MODICA. ACCUSATI DI MAXI TRUFFA IN DANNO DELL’ERARIO. TUTTI ASSOLTI

Raffica di assoluzioni nei confronti dei diversi imputati emesse dal giudice unico del Tribunale di Modica, Patricia De Marco, a conclusione del processo che vedeva alla sbarra nove persone, accusate di avere perpetrato una maxi truffa per oltre un miliardo di vecchie lire ai danni dell’Erario. Tre degli imputati, due modicani ed uno sciclitano, avevano già patteggiato la pena. Salvatore D’Amico, 47 anni, originario di Modica ma residente in Germania, difeso dall’avvocato Fabio Borrometi, Giuseppe Avola, 47 anni, modicano, che per un certo tempo si era dato alla latitanza, difeso dall’avvocato Salvo Maltese, Giuseppe Puma, 36 anni, Emanuele Agosta, entrambi modicani, difesi dall’avvocato Pippo Rizza, e Vincenzo Ruta, 32 anni, difeso dall’avvocato Carmelo Ruta, tutti modicani, sono stati assolti perché il fatto non sussiste. Giovanni Cristiano, 58 anni, originario di Vittoria ma residente a Riva del Garda, è stato pronunciato il non luogo a procedere in quanto lo stesso era già stato giudicato dal Tribunale di Rovereto per l’identico fatto. Il pubblico ministero, Diana Iemmolo, aveva invocato la condanna a 4 anni di reclusione per D’Amico, Avola, Agosta, Puma e Cristiano, un anno e sei mesi per Ruta. Parte offesa era l’Amministrazione Finanziaria dello Stato. I fatti si riferivano al periodo compreso tra il 1999 ed il 2000. Di mezzo c’erano una società denominata D.M. Bau srl. e le aziende di proprietà degli imprenditori coinvolti.
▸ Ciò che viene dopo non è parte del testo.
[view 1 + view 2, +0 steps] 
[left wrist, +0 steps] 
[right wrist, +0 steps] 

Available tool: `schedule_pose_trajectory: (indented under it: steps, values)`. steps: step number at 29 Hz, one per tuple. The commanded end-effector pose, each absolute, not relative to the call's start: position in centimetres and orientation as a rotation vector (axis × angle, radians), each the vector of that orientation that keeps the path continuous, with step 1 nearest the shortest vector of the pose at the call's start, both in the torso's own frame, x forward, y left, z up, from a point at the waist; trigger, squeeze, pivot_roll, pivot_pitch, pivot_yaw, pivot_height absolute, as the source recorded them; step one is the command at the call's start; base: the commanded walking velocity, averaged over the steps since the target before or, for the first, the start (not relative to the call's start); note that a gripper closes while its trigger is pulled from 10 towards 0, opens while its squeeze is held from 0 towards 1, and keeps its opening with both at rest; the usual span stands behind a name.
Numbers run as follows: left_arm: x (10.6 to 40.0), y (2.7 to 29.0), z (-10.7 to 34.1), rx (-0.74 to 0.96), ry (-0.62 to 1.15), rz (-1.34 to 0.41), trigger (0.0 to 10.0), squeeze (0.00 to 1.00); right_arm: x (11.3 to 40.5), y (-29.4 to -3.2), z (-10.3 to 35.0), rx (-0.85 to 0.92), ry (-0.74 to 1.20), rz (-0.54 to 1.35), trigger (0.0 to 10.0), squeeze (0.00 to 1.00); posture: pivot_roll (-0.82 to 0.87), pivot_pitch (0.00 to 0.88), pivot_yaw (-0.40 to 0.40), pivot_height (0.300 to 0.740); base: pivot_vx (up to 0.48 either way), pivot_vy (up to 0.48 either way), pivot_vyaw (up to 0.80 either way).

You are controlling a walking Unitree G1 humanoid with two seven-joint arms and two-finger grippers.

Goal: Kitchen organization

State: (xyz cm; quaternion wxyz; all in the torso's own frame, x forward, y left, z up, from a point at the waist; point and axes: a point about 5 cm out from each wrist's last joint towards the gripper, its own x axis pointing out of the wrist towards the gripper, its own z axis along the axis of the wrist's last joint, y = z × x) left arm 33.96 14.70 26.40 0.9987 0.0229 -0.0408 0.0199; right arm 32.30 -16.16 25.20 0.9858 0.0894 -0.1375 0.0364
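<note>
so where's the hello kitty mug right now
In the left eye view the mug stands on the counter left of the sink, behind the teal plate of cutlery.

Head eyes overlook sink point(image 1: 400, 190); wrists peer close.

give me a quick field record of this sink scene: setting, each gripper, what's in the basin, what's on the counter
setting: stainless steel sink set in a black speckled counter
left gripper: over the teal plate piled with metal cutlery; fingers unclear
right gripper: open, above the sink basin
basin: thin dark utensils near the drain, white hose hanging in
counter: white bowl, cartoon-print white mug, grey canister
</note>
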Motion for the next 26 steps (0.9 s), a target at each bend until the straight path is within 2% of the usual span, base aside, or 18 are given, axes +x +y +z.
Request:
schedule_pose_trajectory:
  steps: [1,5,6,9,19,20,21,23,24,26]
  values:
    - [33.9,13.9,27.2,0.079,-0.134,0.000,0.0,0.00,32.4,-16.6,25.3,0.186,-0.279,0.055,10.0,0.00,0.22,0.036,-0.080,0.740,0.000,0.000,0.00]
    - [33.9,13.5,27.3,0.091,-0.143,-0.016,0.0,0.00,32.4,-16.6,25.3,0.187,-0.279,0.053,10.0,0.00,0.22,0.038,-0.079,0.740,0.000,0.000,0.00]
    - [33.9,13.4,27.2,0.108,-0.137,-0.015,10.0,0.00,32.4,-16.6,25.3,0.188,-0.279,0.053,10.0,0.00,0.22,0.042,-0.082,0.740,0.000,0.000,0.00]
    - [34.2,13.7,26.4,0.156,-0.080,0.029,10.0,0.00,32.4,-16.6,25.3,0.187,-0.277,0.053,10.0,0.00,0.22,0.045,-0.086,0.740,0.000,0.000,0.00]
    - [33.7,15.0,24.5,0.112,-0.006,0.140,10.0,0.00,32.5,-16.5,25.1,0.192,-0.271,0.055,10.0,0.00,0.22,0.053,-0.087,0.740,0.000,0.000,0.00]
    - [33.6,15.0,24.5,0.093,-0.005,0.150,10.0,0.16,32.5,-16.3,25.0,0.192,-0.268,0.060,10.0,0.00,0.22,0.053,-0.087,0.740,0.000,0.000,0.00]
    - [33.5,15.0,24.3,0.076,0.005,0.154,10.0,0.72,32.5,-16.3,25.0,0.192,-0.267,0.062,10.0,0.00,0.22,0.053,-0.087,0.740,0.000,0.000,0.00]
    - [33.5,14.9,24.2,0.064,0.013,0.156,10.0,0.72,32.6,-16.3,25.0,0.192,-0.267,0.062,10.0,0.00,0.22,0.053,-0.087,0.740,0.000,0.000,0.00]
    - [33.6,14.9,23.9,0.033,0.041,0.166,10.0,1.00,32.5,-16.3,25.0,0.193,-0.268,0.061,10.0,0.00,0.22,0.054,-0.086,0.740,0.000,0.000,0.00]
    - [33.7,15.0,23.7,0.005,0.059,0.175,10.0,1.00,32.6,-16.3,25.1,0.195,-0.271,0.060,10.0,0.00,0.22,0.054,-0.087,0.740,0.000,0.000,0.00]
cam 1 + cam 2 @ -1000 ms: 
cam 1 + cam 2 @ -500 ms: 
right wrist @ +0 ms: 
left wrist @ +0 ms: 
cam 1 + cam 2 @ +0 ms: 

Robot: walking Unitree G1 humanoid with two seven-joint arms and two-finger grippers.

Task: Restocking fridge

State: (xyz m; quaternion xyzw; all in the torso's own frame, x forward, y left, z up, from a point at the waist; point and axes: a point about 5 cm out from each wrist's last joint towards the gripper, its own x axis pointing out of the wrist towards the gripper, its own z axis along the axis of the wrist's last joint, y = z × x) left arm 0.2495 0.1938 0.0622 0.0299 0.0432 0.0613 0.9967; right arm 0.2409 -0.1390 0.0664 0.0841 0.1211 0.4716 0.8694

Secondo la Guardia di Finanza, che eseguì l’indagine, gli imputati, al fine di consentire a numerose ditte della provincia di Ragusa e di diverse parti d’Italia l’evasione delle imposte sui redditi e sul valore aggiunto, avrebbero emesso numerose fatture per operazioni inesistenti per un importo complessivo di oltre ottocentocinquanta milioni di lire per l’anno 1999, e di oltre trecento milioni di lire per il 2000. Il processo, in precedenza, era già arrivato alle conclusioni, ma prima che i difensori avviassero le rispettive arringhe, il giudice si accorse di avere già giudicato e condannato per lo stesso reato uno degli imputati, Cristiano, cosicché, pur con le richieste del piemme, dovette dichiararsi incompatibile e restituire gli atti al presidente del Tribunale che, conseguentemente, affidò il fascicolo al nuovo magistrato, costretto, a questo punto, a ricominciare daccapo.